### Numerical coroutines

Python 3.5 has new syntax for coroutines. Like many of python3's new features (unicode strings? who uses non-English languages in astronomy?), it is not immediately obvious that coroutines are of any use to people like me who mostly write relatively simple imperative scripts to wrangle large amounts of data or long computations. But cores aren't getting any faster, so we're going to have to start writing parallel code if we're going to take advantage of new machines. Now, if you want to take a gigantic Fourier transform, or do algebra on enormous matrices, you are going to need a witch design you a parallel algorithm. But our code is often full of easy opportunities for parallelism that we don't take advantage of because it's awkward. So I keep my eye out for ways to take advantage of this easy parallelism. I have found one, in the combination of coroutines and futures, and I'd like to describe it with a worked example. Maybe it'll sell you on some of these cool new language features!

The problem I'm going to work through is numerical quadrature: you have a function, f, provided by the user, and you want to calculate the area under f between a and b. The assumption is that f is expensive to calculate, so that most of the time is spent evaluating f; I want to parallelize that. The algorithm I'm going to use is adaptive: it computes an estimate of the integral and an estimate of the error, and if that error is too large it subdivides the interval and runs itself on the two sub-intervals. This is a very common structure to quadrature algorithms; they mostly vary in how the basic estimates are computed. I'm going to use the very simple adaptive Simpson's rule (and an implementation based on the one in Wikipedia); you'd get better results with Gauss-Kronrod or Clenshaw-Curtis integration.
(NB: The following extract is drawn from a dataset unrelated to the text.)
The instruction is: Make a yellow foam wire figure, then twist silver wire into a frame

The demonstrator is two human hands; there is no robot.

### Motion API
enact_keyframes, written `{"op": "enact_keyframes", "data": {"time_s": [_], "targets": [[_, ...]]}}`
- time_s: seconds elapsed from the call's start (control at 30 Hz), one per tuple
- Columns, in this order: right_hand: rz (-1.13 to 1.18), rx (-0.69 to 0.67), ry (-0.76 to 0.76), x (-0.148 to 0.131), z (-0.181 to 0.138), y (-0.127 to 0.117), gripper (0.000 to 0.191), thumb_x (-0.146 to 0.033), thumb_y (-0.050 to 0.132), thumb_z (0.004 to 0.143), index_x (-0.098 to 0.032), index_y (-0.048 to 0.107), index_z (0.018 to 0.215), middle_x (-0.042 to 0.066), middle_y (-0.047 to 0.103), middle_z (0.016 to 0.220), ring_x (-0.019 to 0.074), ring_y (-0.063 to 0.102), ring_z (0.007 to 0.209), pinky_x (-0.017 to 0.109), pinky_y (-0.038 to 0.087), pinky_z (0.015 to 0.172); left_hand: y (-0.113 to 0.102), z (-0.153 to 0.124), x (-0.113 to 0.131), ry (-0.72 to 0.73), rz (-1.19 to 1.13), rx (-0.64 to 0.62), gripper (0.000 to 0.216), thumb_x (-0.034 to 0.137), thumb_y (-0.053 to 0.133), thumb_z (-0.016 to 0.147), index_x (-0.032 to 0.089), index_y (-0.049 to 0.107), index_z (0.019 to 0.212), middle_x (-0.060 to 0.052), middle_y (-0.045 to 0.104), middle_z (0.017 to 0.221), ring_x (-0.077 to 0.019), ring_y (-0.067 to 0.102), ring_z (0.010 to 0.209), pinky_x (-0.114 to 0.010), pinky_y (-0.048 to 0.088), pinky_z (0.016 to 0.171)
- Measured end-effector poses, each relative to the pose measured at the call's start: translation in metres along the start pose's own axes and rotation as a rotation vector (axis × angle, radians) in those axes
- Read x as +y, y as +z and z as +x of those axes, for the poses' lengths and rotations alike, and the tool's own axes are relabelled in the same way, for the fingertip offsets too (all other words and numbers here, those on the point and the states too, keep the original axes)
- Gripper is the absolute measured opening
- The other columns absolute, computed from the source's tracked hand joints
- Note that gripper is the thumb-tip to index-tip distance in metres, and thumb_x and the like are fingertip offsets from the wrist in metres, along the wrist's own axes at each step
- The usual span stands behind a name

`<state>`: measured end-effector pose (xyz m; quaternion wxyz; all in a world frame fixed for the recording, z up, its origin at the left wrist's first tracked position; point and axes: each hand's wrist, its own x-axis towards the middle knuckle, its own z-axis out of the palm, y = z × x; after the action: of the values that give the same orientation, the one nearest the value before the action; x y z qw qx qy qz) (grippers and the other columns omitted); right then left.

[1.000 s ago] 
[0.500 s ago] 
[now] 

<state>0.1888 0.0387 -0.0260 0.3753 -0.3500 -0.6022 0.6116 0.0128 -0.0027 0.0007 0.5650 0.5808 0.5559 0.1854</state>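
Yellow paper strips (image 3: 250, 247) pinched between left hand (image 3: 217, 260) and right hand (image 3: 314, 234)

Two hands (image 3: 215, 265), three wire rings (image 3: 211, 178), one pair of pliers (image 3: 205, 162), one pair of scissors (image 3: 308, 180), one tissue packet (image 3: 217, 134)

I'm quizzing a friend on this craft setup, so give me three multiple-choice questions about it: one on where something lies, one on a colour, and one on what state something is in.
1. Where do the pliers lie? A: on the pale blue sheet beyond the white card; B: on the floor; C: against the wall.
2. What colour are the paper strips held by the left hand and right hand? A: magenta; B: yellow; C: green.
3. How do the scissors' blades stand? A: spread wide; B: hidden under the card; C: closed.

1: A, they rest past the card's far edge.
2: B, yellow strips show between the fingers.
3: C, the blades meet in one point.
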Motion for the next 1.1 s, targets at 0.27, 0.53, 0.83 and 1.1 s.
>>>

There is some scope for parallelism within the basic estimate: if you evaluate the function at a collection of points then combine the values with weights to get an estimate of the integral, then you don't care what order the function evaluations happen in, so they might as well be done in parallel. This is concurrency, that is, pieces of our program that are independent enough of each other that the order in which they are executed does not affect the result. In an ideal world, we would have a language that allowed us to express concurrency, and the runtime would decide where parallelism could speed things up. Unfortunately, the only construct I can think of in python for expressing concurrency is numpy arithmetic: if you write a+b to add two arrays, you are saying you don't care about the order in which the additions happen. And indeed, they may get parallelized using SIMD instructions on the processor. So it's helpful for langauges to be able to express concurrency.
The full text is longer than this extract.